We have already examined the case when a = 1, and similar reasoning applies to a = 2, 3, and 4 when considering them under mod 4 or mod 3. The last case to evaluate is when a = 5. Setting a = 5 leads us to the equation 720 + b! = c² + 2024, which simplifies to b! = c² + 1904. As noted, b must be at least 7. Clearly, b = 7 yields no solutions, while b = 8 results in a singular solution (5, 8, 14). What about other potential solutions? We will demonstrate that none exist.

## Chapter 2: Analyzing the 2-adic Valuation

Introducing new notation, we define the p-adic valuation of an integer as the highest power of the prime p that divides it. Let’s now assume b ≥ 9. The prime factorization of 1904 is 2⁴ · 7 · 17, indicating that the 2-adic valuation of 1904 is 4. If the 2-adic valuation of c is at least 2, we arrive at the following:

Consequently, the 2-adic valuation of b! must also be 4. This scenario can only occur if b = 6 or b = 7. This leads us to a contradiction, meaning the 2-adic valuation of c must be 1.

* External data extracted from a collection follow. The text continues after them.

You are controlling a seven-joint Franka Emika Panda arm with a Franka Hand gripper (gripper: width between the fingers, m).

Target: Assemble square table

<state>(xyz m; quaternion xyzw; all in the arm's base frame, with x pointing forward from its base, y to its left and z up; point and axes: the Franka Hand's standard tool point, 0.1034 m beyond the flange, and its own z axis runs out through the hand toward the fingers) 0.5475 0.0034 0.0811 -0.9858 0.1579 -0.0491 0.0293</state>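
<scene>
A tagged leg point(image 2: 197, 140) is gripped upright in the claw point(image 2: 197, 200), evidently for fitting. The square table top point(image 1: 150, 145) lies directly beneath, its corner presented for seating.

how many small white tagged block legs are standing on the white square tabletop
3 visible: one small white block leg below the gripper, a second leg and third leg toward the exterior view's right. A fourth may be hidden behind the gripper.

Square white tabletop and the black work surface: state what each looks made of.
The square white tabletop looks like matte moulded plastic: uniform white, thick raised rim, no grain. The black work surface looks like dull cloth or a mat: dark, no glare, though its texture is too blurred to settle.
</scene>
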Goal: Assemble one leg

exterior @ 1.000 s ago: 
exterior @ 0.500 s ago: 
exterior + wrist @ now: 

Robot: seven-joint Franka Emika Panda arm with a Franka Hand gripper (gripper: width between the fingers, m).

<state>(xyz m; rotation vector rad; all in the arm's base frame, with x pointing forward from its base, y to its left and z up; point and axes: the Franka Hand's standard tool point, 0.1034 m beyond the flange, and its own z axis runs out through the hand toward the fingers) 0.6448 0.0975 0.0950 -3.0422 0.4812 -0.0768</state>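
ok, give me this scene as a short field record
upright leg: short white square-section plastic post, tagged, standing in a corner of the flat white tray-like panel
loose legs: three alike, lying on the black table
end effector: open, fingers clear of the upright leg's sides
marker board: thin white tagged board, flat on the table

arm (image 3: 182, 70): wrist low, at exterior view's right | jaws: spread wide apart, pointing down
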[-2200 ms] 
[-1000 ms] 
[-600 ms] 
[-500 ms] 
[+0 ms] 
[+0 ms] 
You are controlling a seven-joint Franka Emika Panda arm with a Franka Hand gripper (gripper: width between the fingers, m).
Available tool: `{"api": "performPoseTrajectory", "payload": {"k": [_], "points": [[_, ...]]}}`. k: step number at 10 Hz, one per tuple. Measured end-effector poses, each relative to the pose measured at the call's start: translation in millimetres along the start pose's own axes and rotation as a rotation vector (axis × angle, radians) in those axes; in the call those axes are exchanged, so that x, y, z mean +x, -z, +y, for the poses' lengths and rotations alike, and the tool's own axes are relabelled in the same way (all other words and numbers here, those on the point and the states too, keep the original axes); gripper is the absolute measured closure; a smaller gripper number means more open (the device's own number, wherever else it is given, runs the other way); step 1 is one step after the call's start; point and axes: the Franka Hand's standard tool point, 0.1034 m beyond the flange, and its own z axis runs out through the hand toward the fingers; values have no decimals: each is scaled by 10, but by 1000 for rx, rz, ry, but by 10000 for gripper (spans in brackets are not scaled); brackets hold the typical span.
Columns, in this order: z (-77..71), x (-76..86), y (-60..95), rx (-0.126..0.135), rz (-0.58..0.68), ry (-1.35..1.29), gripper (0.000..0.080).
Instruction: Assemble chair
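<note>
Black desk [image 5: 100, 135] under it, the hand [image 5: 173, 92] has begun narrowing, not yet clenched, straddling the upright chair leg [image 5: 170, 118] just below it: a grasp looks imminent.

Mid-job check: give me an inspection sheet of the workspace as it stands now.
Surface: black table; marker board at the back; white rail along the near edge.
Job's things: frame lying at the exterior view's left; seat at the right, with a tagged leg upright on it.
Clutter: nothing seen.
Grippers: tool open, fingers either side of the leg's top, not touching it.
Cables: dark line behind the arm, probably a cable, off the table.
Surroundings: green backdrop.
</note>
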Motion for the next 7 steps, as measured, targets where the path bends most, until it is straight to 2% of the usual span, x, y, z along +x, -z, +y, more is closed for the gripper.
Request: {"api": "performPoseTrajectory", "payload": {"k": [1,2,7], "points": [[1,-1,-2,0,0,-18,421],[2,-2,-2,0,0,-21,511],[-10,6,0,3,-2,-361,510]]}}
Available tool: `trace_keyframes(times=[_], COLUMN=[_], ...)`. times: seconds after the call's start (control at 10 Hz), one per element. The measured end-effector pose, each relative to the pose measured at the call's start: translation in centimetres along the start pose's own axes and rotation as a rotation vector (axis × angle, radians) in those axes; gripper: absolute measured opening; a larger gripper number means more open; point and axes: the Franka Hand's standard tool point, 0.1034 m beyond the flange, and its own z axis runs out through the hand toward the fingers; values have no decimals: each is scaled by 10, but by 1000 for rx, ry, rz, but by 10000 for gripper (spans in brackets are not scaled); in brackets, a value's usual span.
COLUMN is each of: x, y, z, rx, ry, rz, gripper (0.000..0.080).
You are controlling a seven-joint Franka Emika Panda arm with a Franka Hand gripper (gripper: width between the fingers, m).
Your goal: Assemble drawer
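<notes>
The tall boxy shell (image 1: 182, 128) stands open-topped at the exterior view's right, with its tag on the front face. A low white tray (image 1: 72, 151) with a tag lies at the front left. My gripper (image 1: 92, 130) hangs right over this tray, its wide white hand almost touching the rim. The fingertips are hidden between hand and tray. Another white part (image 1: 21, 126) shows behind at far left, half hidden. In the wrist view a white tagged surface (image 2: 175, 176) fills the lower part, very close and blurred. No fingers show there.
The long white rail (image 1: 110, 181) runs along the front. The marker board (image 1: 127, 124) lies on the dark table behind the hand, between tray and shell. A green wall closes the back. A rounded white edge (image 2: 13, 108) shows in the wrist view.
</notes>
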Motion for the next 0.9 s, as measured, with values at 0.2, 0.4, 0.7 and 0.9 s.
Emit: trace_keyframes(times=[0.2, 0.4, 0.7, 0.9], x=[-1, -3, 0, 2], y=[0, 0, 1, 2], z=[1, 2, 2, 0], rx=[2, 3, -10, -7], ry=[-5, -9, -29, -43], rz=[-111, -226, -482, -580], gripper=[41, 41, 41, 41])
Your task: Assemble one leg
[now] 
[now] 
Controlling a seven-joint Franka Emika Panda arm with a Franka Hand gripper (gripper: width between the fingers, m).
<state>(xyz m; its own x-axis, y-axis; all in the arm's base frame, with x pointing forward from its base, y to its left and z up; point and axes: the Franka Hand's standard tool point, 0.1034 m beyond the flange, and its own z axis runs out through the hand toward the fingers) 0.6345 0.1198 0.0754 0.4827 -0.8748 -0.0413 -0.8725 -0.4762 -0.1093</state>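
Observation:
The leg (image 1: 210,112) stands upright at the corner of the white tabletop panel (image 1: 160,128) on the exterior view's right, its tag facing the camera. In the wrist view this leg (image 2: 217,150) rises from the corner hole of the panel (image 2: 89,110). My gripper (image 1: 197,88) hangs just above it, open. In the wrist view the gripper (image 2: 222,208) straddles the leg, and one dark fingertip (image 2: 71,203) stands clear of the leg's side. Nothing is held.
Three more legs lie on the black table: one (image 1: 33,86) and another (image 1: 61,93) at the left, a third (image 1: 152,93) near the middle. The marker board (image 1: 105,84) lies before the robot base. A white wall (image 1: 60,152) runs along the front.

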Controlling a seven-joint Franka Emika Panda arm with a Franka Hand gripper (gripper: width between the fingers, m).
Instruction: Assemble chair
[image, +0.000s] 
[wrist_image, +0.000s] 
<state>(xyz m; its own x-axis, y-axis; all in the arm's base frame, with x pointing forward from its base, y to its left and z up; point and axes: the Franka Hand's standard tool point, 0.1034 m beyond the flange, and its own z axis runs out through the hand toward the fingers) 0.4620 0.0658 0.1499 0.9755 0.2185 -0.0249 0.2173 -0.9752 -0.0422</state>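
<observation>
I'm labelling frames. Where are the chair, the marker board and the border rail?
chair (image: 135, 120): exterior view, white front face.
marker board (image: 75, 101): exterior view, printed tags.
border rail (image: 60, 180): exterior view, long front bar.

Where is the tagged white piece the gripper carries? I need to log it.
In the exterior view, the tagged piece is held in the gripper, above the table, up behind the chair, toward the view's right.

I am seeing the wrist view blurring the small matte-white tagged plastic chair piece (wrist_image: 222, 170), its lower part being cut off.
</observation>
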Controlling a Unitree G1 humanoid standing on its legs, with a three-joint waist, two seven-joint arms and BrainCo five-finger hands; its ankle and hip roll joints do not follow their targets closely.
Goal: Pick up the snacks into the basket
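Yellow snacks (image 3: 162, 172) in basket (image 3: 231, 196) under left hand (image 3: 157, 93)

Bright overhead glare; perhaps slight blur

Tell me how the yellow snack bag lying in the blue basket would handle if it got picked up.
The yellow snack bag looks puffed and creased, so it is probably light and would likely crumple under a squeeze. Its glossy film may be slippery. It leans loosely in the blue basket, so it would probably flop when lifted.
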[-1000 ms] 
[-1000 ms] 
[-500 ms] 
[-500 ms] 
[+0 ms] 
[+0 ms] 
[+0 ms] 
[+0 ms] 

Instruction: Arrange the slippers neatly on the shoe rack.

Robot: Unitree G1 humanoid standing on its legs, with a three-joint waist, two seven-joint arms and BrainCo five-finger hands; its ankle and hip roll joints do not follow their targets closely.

We can express c as c = 2k for some integer k. This transforms our equation into b! = 16k² + 1904 = 16(k² + 119). However, k cannot be even; otherwise, the 2-adic valuation would exceed 2. Despite this, the 2-adic valuation of b! remains greater than 4, necessitating that 2³ divides k² + 119. This presents a contradiction since it would require an odd square to equal 1 less than a multiple of 8, which cannot hold. Thus, we confirm that the only solution found earlier stands as the sole answer:

Did you enjoy this analysis or discover something new? If you did, consider supporting my work—it means a lot! Have you come across a different solution or have suggestions for a new problem? Don’t hesitate to share your thoughts in the comments!